**EXERCISE**
Would you please set down the data again exactly as given, excluding the pictures?

**STORED DATA**
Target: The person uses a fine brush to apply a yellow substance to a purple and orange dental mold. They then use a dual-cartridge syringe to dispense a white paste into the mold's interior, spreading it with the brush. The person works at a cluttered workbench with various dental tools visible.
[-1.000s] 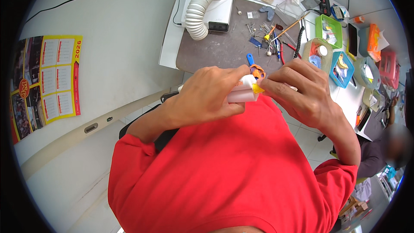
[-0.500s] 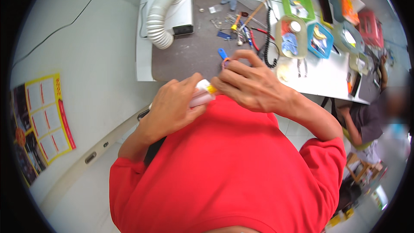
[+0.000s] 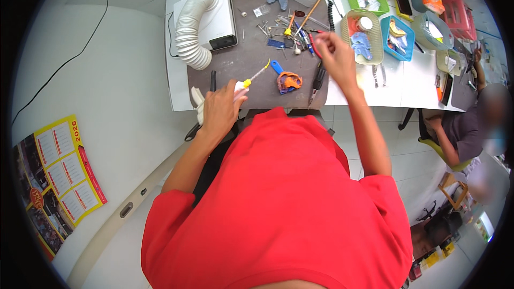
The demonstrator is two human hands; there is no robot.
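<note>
My left hand is wrapped round a cartridge dispensing gun at the table's near edge. A clear spiral mixing tip with a yellow collar points up and to the right from it. Right of the tip lies an impression tray with a blue handle, filled with orange and purple material. My right hand is raised over the right part of the mat, fingers curled together near red-handled pliers. Whatever its fingers may hold is hidden. Below it lies a black pen-like tool on a coiled cord.
A white box unit with a ribbed hose stands at the left of the grey mat. Small tools lie scattered at the mat's middle. Green, cream and blue baskets line the right. Another person sits far right.
My right hand has moved away from the dispensing gun, up and to the right. The gun's mixing tip and the impression tray now show in full. My left hand still grips the gun.
</note>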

**THE ANSWER**
Target: The person uses a fine brush to apply a yellow substance to a purple and orange dental mold. They then use a dual-cartridge syringe to dispense a white paste into the mold's interior, spreading it with the brush. The person works at a cluttered workbench with various dental tools visible.
[-1.000s] 
[-0.500s] 
[+0.000s] 
The demonstrator is two human hands; there is no robot.
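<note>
My left hand is wrapped round a cartridge dispensing gun at the table's near edge. A clear spiral mixing tip with a yellow collar points up and to the right from it. Right of the tip lies an impression tray with a blue handle, filled with orange and purple material. My right hand is raised over the right part of the mat, fingers curled together near red-handled pliers. Whatever its fingers may hold is hidden. Below it lies a black pen-like tool on a coiled cord.
A white box unit with a ribbed hose stands at the left of the grey mat. Small tools lie scattered at the mat's middle. Green, cream and blue baskets line the right. Another person sits far right.
My right hand has moved away from the dispensing gun, up and to the right. The gun's mixing tip and the impression tray now show in full. My left hand still grips the gun.
</note>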

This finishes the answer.